● Aim of the task: The job is to find each line of the records below that includes the word "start" and copy it.

● Data provided:
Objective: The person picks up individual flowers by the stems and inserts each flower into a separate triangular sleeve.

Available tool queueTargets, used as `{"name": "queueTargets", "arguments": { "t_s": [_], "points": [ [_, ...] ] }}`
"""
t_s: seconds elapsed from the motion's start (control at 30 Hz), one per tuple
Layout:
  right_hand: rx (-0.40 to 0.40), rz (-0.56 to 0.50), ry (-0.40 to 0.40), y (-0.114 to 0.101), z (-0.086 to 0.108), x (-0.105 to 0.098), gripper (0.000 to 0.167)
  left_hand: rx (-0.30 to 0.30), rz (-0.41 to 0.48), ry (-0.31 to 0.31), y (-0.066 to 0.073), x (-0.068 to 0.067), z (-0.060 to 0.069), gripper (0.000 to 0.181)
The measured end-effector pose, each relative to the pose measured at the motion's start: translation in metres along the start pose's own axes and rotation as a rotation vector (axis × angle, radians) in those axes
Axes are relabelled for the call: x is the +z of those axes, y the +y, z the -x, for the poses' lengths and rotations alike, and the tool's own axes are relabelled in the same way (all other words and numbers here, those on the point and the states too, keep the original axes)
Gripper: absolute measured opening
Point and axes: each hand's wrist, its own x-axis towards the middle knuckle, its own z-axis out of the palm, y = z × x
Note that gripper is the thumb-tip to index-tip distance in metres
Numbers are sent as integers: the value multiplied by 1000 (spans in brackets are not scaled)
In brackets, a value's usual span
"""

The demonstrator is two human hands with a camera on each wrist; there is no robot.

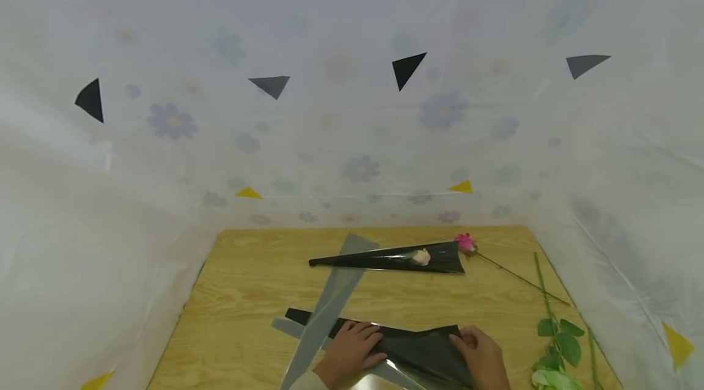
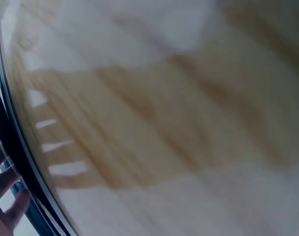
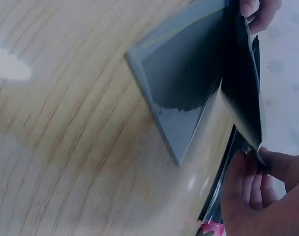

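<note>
A black flower sleeve [image 1: 418, 344] lies at the table's near edge, its narrow end to the left and its wide end to the right. On its left half rests my left hand [image 1: 354, 347], fingers spread over the film. My right hand [image 1: 481, 356] pinches the upper corner of the wide end between thumb and fingers. From the right wrist view, the right hand [image 3: 267, 191] holds the sleeve's edge [image 3: 242, 83] lifted off the table. Grey film strips [image 1: 324, 320] cross over and under the sleeve's narrow part.
Farther back lies a second black sleeve [image 1: 379, 257] with a pale pink rose [image 1: 421, 257] in it. A bright pink rose [image 1: 466, 244] touches its wide end. Green leafy stems [image 1: 566, 341] and a pale green flower [image 1: 552, 379] lie at the right edge of the wooden table [image 1: 247, 292].
</note>
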Motion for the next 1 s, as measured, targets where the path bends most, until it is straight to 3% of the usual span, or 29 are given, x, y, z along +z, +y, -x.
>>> {"name": "queueTargets", "arguments": {
  "t_s": [0.13, 0.27, 0.4, 0.5, 0.6, 0.77, 1.0],
  "points": [
    [-28, 44, -109, 0, 0, -1, 47, -41, 10, 18, 5, -2, -2, 38],
    [-18, 86, -173, 5, 1, -3, 58, -77, 1, -22, 9, -2, -5, 42],
    [12, 81, -99, 7, 3, -9, 62, -83, 8, -107, 11, 1, -5, 50],
    [-4, 61, -28, 1, 6, -14, 59, -78, 4, -134, 13, 2, -3, 54],
    [-34, 43, 31, -12, 8, -22, 48, -61, -18, -103, 14, 3, -9, 61],
    [-114, 75, 109, -37, 23, -32, 35, -62, -38, -45, 17, 2, -18, 87],
    [-246, 115, 282, -66, 47, -41, 26, -118, -27, 54, 16, 7, -31, 113]
  ]
}}
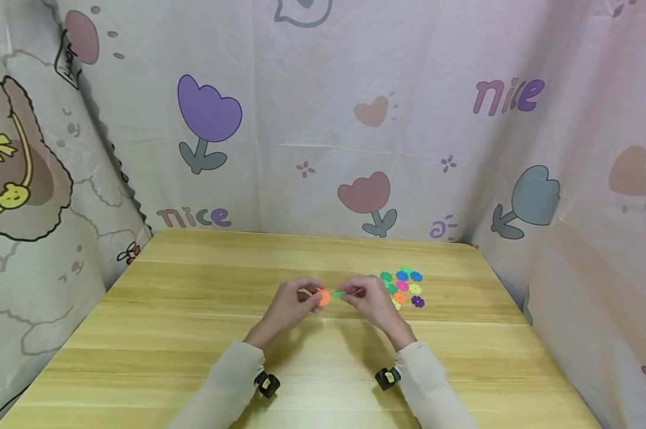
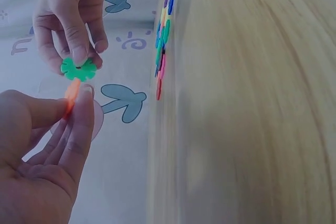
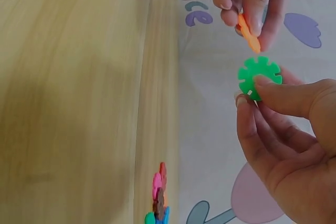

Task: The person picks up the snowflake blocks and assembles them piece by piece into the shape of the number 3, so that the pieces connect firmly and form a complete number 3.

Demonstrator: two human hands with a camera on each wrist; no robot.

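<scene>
Between thumb and fingers my left hand (image 1: pixel 293 302) pinches an orange notched plastic disc (image 1: pixel 324 297), a snowflake-style building piece. A green notched disc (image 3: pixel 259 77) of the same kind is pinched by my right hand (image 1: pixel 372 302). Both hands are raised above the table, facing each other. In the right wrist view the orange disc (image 3: pixel 249 33) is turned nearly edge-on, close to the green one's notched rim. From the left wrist view the green disc (image 2: pixel 79 69) appears right at the orange disc's (image 2: pixel 72 95) edge; whether they touch I cannot tell.
Several loose notched discs in blue, green, pink (image 1: pixel 402 286), yellow, orange and purple (image 1: pixel 418 301) lie on the wooden table (image 1: pixel 194 333), beyond and to the right of my right hand, which partly hides them. A printed curtain (image 1: pixel 312 71) hangs behind the table and at both sides.
</scene>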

● Solution to this exercise:
t_s: seconds elapsed from the motion's start (control at 30 Hz), one per tuple
The measured end-effector pose, each relative to the pose measured at the motion's start: translation in metres along the start pose's own axes and rotation as a rotation vector (axis × angle, radians) in those axes

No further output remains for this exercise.